Work required: Could you return the entire listing below exactly as written?

Data extract:
.....
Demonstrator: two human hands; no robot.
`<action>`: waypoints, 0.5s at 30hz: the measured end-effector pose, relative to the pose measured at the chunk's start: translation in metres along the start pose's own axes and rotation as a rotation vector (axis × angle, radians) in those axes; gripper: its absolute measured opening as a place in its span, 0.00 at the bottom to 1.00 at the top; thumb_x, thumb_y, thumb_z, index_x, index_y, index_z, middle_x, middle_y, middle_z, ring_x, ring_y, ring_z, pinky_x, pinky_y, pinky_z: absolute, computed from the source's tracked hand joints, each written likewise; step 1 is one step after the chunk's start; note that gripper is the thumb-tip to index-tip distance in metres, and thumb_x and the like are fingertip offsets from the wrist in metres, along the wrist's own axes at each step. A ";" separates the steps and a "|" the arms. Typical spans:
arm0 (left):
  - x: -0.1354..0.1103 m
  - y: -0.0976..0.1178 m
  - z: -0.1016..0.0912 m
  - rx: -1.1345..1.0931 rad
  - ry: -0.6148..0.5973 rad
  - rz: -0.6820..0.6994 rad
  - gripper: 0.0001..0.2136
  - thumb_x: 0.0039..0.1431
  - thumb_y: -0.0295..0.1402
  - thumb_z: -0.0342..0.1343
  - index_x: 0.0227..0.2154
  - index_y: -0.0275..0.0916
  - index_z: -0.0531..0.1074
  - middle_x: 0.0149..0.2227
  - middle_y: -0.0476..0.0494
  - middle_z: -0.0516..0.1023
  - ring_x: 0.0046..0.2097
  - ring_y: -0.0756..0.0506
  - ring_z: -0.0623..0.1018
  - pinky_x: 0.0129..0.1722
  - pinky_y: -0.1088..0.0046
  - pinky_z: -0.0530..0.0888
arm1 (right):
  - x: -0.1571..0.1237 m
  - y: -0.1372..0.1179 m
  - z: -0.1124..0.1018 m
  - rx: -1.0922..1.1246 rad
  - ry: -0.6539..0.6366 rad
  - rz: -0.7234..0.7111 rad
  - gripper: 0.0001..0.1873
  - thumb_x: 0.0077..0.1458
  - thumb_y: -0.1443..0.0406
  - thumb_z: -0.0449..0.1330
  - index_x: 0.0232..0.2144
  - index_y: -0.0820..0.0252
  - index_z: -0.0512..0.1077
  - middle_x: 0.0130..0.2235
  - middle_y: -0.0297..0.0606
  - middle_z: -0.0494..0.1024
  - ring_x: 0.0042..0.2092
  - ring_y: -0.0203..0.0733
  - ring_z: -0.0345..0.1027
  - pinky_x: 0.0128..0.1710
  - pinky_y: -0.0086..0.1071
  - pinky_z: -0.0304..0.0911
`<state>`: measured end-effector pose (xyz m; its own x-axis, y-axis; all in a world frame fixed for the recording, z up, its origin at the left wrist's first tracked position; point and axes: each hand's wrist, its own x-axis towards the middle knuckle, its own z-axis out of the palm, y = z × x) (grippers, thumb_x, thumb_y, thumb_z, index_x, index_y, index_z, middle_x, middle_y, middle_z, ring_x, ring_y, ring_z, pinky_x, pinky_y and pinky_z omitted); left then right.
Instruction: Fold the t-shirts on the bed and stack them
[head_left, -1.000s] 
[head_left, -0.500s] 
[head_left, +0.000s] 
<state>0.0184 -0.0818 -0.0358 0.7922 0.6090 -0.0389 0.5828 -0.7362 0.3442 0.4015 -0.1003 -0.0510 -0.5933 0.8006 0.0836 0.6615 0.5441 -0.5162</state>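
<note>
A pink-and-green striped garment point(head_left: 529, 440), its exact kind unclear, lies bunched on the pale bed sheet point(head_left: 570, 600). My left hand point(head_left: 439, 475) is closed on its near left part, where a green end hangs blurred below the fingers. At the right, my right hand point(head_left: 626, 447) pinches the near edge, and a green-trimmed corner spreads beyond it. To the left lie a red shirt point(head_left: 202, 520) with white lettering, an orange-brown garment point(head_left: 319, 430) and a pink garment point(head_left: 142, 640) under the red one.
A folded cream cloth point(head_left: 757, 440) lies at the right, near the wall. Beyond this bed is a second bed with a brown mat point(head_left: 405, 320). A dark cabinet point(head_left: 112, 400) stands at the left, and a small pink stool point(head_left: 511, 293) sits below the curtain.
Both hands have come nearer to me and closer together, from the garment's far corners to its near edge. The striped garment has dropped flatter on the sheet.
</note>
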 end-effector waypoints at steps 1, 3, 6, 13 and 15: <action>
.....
Exercise output:
Demonstrator: two human hands; no robot.
`<action>`: waypoints, 0.5s at 30hz: the measured end-effector pose, relative to the pose measured at the chunk's start: translation in metres along the start pose's own axes and rotation as a rotation vector (axis × angle, radians) in those axes; gripper: its absolute measured opening as a place in its span, 0.00 at the bottom to 1.00 at the top; thumb_x, thumb_y, thumb_z, index_x, index_y, index_z, middle_x, middle_y, middle_z, ring_x, ring_y, ring_z, pinky_x, pinky_y, pinky_z: absolute, computed from the source's tracked hand joints, each written likewise; step 1 is one step after the chunk's start; note that gripper is the thumb-tip to index-tip distance in metres, and thumb_x and the like are fingertip offsets from the wrist in metres, along the wrist's own axes at each step. A ";" separates the steps and a "|" the arms. Typical spans:
arm0 (left):
  - x: -0.1354..0.1103 m
  - y: -0.0976..0.1178 m
  - z: -0.1016..0.0912 m
  - rx: -1.1345..1.0931 rad
  - ry: -0.6148..0.5973 rad
  - rz: -0.6820..0.6994 rad
  - gripper: 0.0001..0.2136
  - thumb_x: 0.0039..0.1431
  - thumb_y: -0.0295..0.1402
  - thumb_z: -0.0342..0.1343
  - index_x: 0.0227..0.2154
  - index_y: -0.0275..0.0916
  - index_z: -0.0531..0.1074
  - middle_x: 0.0149..0.2227
  - middle_y: -0.0476..0.0494
  - middle_z: -0.0516..0.1023
  - ring_x: 0.0046..0.2097
  - ring_y: -0.0756..0.0506
  - ring_z: -0.0623..0.1018
  - pinky_x: 0.0129..0.1722
  - pinky_y: -0.1088..0.0046
  - pinky_z: -0.0530..0.0888
arm1 (right):
  - x: -0.1571..0.1237 m
  - y: -0.1372..0.1179 m
  - z: -0.1124..0.1018 m
  - rx: -1.0922..1.1246 rad
  - ry: -0.6539..0.6366 rad
  - rz: -0.7234..0.7111 rad
  - gripper: 0.0001..0.1873
  - thumb_x: 0.0077..0.1458
  - thumb_y: -0.1443..0.0406
  - thumb_z: -0.0449..0.1330
  - index_x: 0.0232..0.2144
  - index_y: -0.0820..0.0252
  - index_z: -0.0512..0.1077
  - middle_x: 0.0130..0.2235
  - middle_y: -0.0297..0.0606
  - middle_z: -0.0494..0.1024
  - ring_x: 0.0042..0.2092
  - ring_y: -0.0203..0.0733
  - ring_z: -0.0345..0.1027
  - pinky_x: 0.0128..0.1710
  - pinky_y: -0.0086..0.1071
  - pinky_z: -0.0304..0.0911
`<state>`: measured end-effector pose (xyz m; its own x-axis, y-axis; all in a world frame fixed for the recording, z up, its origin at the left wrist's first tracked position; point and axes: each hand's wrist, its own x-axis towards the middle knuckle, its own z-axis out of the palm, y = z × x) (grippers, thumb_x, thumb_y, thumb_z, index_x, index_y, index_z, middle_x, middle_y, middle_z, ring_x, ring_y, ring_z, pinky_x, pinky_y and pinky_z omitted); left then right.
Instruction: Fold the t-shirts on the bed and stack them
[head_left, -1.000s] 
[head_left, -0.500s] 
[head_left, +0.000s] 
<state>0.0184 -0.0818 -0.0358 0.7922 0.6090 -0.0389 0.5828 -0.7362 0.3442 0.4015 -0.1003 -0.0510 -0.5933 0.8006 0.0836 0.6615 0.5441 -0.5162</state>
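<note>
A pink-and-green striped garment point(head_left: 529, 440), its exact kind unclear, lies bunched on the pale bed sheet point(head_left: 570, 600). My left hand point(head_left: 439, 475) is closed on its near left part, where a green end hangs blurred below the fingers. At the right, my right hand point(head_left: 626, 447) pinches the near edge, and a green-trimmed corner spreads beyond it. To the left lie a red shirt point(head_left: 202, 520) with white lettering, an orange-brown garment point(head_left: 319, 430) and a pink garment point(head_left: 142, 640) under the red one.
A folded cream cloth point(head_left: 757, 440) lies at the right, near the wall. Beyond this bed is a second bed with a brown mat point(head_left: 405, 320). A dark cabinet point(head_left: 112, 400) stands at the left, and a small pink stool point(head_left: 511, 293) sits below the curtain.
Both hands have come nearer to me and closer together, from the garment's far corners to its near edge. The striped garment has dropped flatter on the sheet.
</note>
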 end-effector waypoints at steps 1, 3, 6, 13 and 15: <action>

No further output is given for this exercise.